- _Work item_:
Beginning with the line that contains "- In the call" in the material below, print each line exactly until the line that contains "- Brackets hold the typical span" has been printed, then stop.

┌─ Data section

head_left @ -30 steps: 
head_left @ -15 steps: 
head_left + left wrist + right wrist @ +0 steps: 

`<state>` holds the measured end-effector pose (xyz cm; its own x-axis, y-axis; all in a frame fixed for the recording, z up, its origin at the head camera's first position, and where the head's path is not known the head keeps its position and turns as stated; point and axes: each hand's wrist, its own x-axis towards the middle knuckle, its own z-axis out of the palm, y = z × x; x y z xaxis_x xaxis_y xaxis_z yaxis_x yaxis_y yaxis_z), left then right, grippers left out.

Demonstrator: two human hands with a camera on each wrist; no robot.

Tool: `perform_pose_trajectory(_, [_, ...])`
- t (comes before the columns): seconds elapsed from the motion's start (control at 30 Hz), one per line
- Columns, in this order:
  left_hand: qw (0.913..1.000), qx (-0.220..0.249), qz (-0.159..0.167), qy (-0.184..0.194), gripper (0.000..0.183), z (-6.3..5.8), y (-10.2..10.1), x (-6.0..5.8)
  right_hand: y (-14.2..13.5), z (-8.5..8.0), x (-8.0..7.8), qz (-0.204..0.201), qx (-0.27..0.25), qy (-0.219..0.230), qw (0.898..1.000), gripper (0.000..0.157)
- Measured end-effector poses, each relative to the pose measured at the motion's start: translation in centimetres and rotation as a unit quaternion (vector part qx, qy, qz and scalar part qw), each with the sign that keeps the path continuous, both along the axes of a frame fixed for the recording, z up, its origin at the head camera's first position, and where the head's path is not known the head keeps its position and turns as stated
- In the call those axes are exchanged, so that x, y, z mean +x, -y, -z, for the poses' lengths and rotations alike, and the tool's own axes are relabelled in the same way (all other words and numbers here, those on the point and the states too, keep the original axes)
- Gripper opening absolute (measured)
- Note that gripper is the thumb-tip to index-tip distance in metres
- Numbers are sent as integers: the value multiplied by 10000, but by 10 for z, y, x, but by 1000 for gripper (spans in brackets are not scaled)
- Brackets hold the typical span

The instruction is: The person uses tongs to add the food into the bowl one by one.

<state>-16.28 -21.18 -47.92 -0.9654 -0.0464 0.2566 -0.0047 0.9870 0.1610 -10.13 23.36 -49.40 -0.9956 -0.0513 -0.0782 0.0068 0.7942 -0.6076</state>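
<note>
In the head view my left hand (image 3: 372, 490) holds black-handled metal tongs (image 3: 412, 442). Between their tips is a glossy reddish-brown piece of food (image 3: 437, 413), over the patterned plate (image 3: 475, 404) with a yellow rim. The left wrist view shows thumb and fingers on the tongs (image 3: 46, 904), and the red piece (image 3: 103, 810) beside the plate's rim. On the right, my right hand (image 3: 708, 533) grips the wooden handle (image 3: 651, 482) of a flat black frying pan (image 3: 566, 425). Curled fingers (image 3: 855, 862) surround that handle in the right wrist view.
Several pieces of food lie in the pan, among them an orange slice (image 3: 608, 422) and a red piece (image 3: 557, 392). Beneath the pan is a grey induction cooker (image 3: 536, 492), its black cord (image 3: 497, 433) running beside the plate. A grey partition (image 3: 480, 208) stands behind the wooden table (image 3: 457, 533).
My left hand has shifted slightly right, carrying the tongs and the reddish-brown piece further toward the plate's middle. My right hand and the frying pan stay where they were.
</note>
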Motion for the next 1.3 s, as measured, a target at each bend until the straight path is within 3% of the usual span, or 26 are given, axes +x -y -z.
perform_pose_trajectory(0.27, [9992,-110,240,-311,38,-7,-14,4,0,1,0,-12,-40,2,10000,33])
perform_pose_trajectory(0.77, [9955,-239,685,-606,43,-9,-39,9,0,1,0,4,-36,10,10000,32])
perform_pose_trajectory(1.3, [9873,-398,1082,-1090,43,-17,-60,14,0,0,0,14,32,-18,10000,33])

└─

- _Task response_:
- In the call those axes are exchanged, so that x, y, z mean +x, -y, -z, for the poses' lengths and rotations alike, and the tool's own axes are relabelled in the same way (all other words and numbers here, those on the point and the states too, keep the original axes)
- Gripper opening absolute (measured)
- Note that gripper is the thumb-tip to index-tip distance in metres
- Numbers are sent as integers: the value multiplied by 10000, but by 10 for z, y, x, but by 1000 for gripper (spans in brackets are not scaled)
- Brackets hold the typical span

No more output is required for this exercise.